■ Supplied information
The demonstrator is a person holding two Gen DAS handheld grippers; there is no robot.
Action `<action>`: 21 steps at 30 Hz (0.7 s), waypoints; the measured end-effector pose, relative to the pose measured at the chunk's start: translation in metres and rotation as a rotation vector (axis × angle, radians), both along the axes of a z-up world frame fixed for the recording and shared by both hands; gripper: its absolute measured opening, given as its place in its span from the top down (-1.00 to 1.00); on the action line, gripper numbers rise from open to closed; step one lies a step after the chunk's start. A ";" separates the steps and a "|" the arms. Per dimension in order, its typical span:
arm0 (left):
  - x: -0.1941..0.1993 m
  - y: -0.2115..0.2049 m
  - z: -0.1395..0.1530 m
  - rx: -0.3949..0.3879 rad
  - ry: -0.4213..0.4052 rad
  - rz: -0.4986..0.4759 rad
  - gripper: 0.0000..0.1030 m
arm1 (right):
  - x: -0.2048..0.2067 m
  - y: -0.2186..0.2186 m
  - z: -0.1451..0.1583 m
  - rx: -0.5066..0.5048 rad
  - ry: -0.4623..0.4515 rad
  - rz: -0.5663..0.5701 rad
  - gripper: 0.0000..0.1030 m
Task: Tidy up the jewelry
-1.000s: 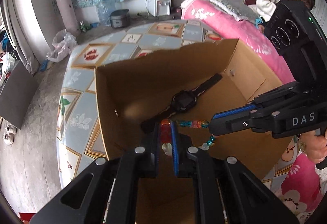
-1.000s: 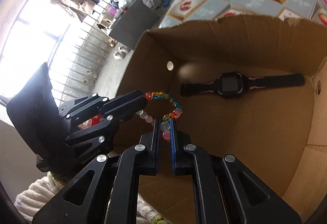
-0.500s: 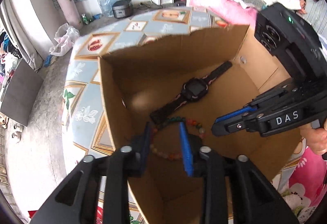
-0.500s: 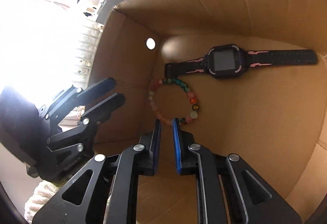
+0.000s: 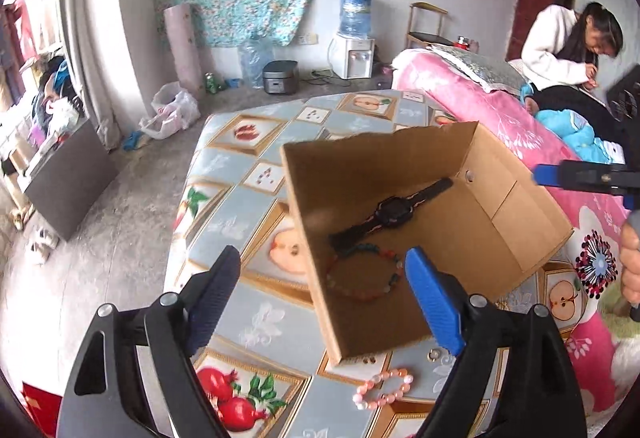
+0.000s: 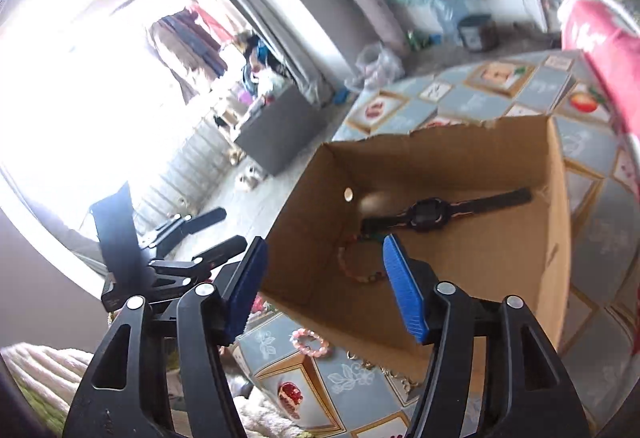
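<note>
From the left wrist view, the left gripper [image 5: 320, 290] has just been opening its jaws, now wide and empty above the cardboard box [image 5: 520, 198], where the multicoloured bead bracelet [image 5: 362, 272] lies beside the black watch [image 5: 394, 212], apparently stowed for sorting. From the right wrist view, the right gripper [image 6: 322, 278] has likewise been opening and holds nothing, while a pink bead bracelet [image 6: 311, 343] waits on the surface [image 6: 472, 102] outside the box.
</note>
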State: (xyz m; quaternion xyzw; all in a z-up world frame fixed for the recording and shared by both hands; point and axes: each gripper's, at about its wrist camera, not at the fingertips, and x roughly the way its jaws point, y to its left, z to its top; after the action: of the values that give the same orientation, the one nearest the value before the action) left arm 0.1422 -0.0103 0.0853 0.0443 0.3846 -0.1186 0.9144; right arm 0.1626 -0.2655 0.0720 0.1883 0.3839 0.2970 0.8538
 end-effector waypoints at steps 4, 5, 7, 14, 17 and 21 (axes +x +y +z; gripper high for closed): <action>-0.020 0.020 -0.008 -0.057 0.019 0.042 -0.63 | -0.042 -0.011 -0.006 0.029 -0.058 -0.027 -0.16; -0.026 0.024 -0.010 -0.067 0.017 0.045 -0.65 | -0.052 -0.013 -0.010 0.038 -0.060 -0.022 -0.16; -0.037 0.029 -0.016 -0.088 0.014 0.044 -0.70 | -0.068 -0.015 -0.016 0.049 -0.057 -0.010 -0.21; -0.052 0.019 -0.058 -0.078 0.069 0.020 -0.80 | -0.072 -0.006 -0.071 0.035 0.133 -0.093 -0.23; -0.045 0.009 -0.076 -0.069 0.125 0.016 -0.80 | -0.059 -0.005 -0.093 -0.010 0.210 -0.153 -0.23; -0.038 -0.001 -0.084 -0.047 0.135 0.014 -0.80 | -0.046 -0.013 -0.106 0.010 0.266 -0.203 -0.23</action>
State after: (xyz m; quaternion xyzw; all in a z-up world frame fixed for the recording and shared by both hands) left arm 0.1045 -0.0108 0.0010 0.0122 0.4430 -0.1238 0.8879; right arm 0.1162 -0.2788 -0.0338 0.2683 0.4711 0.1835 0.8200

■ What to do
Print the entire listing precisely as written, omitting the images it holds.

■ Task answer
The demonstrator is a person holding two Gen DAS handheld grippers; there is no robot.
Action `<action>`: 21 steps at 30 Hz (0.7 s), waypoints; the measured end-effector pose, relative to the pose measured at the chunk's start: translation in metres and rotation as a rotation vector (axis × angle, radians), both along the axes of a z-up world frame fixed for the recording and shared by both hands; gripper: its absolute measured opening, given as its place in its span from the top down (-1.00 to 1.00); on the action line, gripper numbers rise from open to closed; step one lies a step after the chunk's start. A ";" separates the steps and a "|" the arms. Per dimension in order, its typical span:
arm0 (left):
  - x: -0.1941..0.1993 m
  - y: -0.2115..0.2049 m
  - z: -0.1395..0.1530 m
  - rx: -0.3949..0.3879 rad
  - ry: -0.4213..0.4052 rad
  - rz: -0.4986..0.4759 rad
  - gripper: 0.0000..0.1030 m
arm1 (right):
  - x: -0.2048..0.2067 m
  - y: -0.2186..0.2186 m
  - z: -0.1451..0.1583 m
  - rx: -0.5066..0.5048 rad
  - ry: -0.4623..0.4515 rad
  - rz: -0.5663..0.5701 rad
  - gripper: 0.0000..0.1030 m
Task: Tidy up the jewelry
-1.000s: 
-1.000s: 
-0.500s: 
-0.500s: 
+0.000s: 
+0.000s: 
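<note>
From the left wrist view, the left gripper [image 5: 320, 290] has just been opening its jaws, now wide and empty above the cardboard box [image 5: 520, 198], where the multicoloured bead bracelet [image 5: 362, 272] lies beside the black watch [image 5: 394, 212], apparently stowed for sorting. From the right wrist view, the right gripper [image 6: 322, 278] has likewise been opening and holds nothing, while a pink bead bracelet [image 6: 311, 343] waits on the surface [image 6: 472, 102] outside the box.
</note>
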State: (xyz m; quaternion xyzw; all in a z-up world frame fixed for the recording and shared by both hands; point and axes: each gripper's, at about its wrist camera, not at the fingertips, and x roughly the way its jaws point, y to its left, z to its top; after the action: of the values that give the same orientation, the one nearest the value before the action) left arm 0.1422 -0.0103 0.0853 0.0443 0.3846 -0.1186 0.9144; right arm 0.1626 -0.2655 0.0720 0.1883 0.3839 0.2970 0.8538
 end-effector waypoints at steps 4, 5, 7, 14, 17 and 21 (axes +x +y +z; gripper high for closed): <action>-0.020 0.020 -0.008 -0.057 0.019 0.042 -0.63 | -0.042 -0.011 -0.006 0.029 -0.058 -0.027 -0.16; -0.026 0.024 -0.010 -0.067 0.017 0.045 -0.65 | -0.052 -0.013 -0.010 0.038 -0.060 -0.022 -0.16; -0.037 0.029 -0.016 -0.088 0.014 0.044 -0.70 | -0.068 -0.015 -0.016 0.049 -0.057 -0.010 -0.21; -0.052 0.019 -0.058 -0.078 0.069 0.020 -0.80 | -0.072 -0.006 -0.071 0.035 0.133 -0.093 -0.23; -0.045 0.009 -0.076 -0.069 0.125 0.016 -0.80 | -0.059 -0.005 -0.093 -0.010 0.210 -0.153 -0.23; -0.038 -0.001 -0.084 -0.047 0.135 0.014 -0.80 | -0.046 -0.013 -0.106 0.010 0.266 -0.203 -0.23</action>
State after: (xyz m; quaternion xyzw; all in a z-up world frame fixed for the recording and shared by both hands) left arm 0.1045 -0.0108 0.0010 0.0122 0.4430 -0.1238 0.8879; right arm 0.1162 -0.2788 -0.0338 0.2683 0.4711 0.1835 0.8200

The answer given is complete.